Without changing anything, set down every line shown below.
-=-=-
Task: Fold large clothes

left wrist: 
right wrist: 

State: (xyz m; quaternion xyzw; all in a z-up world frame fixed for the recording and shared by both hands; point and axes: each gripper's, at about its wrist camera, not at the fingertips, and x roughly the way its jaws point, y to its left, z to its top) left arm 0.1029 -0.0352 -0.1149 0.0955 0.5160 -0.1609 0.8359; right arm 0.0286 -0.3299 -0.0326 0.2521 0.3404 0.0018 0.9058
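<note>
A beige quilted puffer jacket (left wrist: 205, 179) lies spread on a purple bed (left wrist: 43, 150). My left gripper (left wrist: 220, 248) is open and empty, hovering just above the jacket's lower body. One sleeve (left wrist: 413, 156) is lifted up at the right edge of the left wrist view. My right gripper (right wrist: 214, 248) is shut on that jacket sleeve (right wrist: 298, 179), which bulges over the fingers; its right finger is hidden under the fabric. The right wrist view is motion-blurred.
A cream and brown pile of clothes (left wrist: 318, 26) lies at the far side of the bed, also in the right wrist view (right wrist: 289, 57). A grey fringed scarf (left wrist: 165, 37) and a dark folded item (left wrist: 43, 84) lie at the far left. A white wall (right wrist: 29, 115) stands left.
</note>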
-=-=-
• SOLUTION FOR THIS PROBLEM:
Task: Fold large clothes

left wrist: 
right wrist: 

State: (xyz m; quaternion xyzw; all in a z-up world frame fixed for the recording and shared by both hands; point and axes: each gripper's, at about its wrist camera, not at the fingertips, and x roughly the way its jaws point, y to its left, z to its top) left arm 0.1029 -0.0352 -0.1149 0.0955 0.5160 -0.1609 0.8359; right arm 0.0286 -0.3299 -0.0326 0.2521 0.3404 0.0018 0.9058
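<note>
A beige quilted puffer jacket (left wrist: 205, 179) lies spread on a purple bed (left wrist: 43, 150). My left gripper (left wrist: 220, 248) is open and empty, hovering just above the jacket's lower body. One sleeve (left wrist: 413, 156) is lifted up at the right edge of the left wrist view. My right gripper (right wrist: 214, 248) is shut on that jacket sleeve (right wrist: 298, 179), which bulges over the fingers; its right finger is hidden under the fabric. The right wrist view is motion-blurred.
A cream and brown pile of clothes (left wrist: 318, 26) lies at the far side of the bed, also in the right wrist view (right wrist: 289, 57). A grey fringed scarf (left wrist: 165, 37) and a dark folded item (left wrist: 43, 84) lie at the far left. A white wall (right wrist: 29, 115) stands left.
</note>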

The response is finished, and the exercise is complete.